Battle of the big sister brings out theatrical best from Williams
Sunday 03 July 2005
Her opponent, Lindsay Davenport, had flirted with victory, and ultimately lived to rue her profligacy at vital moments. "She played so well," the victor said of Davenport, who in her disappointment, lip trembling as she looked on, was a model of graciousness and humility. "There were so many times when I had to work so hard to stay in the game. I just had to bring my level up."
She added: "You never know what life is going to throw at you and every day I just expect the sun to come up, that's all. There are so many stresses involved when you are on court, it's tough, believe me, but I couldn't have asked for a better career."
This was exhausting; just watching it was energy-expending as two heavyweights went the full number of rounds. Those who argue that women players are not equal to the men because their game does not possess the same physical demands had their argument ridiculed.
Never mind Big Brother. Centre Court's Battle of the Big Sister had considerably more to commend it for pure theatrics. It was brutal, unrelenting, absorbing, if, at times, not the most aesthetic spectacle, the contest broken only by a brief interval for Davenport to receive treatment for a back strain which almost certainly edged the verdict towards Williams. In the final set, after 150 minutes of highly combative tennis, the pair still managed to produce a 25-stroke rally.
This was considerably more than a consolation for those who had craved a dream final double of Roger and Shazza. That was not to be, and never was likely to be once the elder Williams sister got to work on the Russian on Thursday, much to the chagrin of a sizeable proportion of pubescent schoolboys.
A Maria Sharapova-less final this may have been, but Centre Court was still in thrall to a confrontation between the 14th- seeded Williams, 25, and the world No 1 Davenport, four years her senior, and against whom she had suffered four straight defeats.
It has been a period of renaissance for both players. Davenport had not won a Grand Slam for five years, and had been ushered by some observers towards her bathchair, even though she is 19 years shy of the still-competing Martina Navratilova. There had been a hiatus in the career of Williams after the death of her sister, Yetunde Price, in a gangland shooting two years ago. Her return from that trauma had also been restricted by injury to ankle and knee, with last year a non-event and this year looking as if it would be similarly barren as she struggled to ascend much higher in the world rankings than her lowest-ever 18.

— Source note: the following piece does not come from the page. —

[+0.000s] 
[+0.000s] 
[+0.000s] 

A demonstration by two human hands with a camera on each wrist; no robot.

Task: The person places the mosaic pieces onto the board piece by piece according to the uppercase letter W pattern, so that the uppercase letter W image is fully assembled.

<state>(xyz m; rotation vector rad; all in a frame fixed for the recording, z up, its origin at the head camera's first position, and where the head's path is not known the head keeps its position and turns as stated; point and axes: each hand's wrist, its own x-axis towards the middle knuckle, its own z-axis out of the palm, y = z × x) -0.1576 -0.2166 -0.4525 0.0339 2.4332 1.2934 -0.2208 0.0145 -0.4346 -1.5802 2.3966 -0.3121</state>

The character who had dominated women's tennis for nearly three years at the start of the millennium - claiming two titles in a row at Wimbledon and four Grand Slam crowns in all - appeared content to play a support role to sister Serena, though, in truth, there had been much conjecture about the true ambition of both women.
The former world No 1 had maintained beforehand that there was a simple answer to her resurgence at a venue which she had once dominated. "I have been working hard - and hard work pays off," said Williams. "I have just played one round at a time, whoever I was playing, and did not worry about what was happening next - just what was happening in the moment. I am pretty much in the moment right now. I feel like I deserve to be where I am. For me there were never any doubts - it is just very natural."
It was Davenport rather than Williams whose physical wellbeing was suspect here in the third set, a chiropractor having to be called on court to manipulate her back. Undoubtedly then, Williams recognised that the opportunity to triumph was there; yet how magnificently her opponent took the match to her, this player who possesses such a slow turning circle that it has been suggested that never mind just the prize money, she should receive a mobility allowance.
Not that it impeded her progress here, until just after breaking Williams's serve in the final set, when the pain set in. The fact that she continued so valiantly says everything about her courage on an afternoon when she won on points, but fell for the knockout.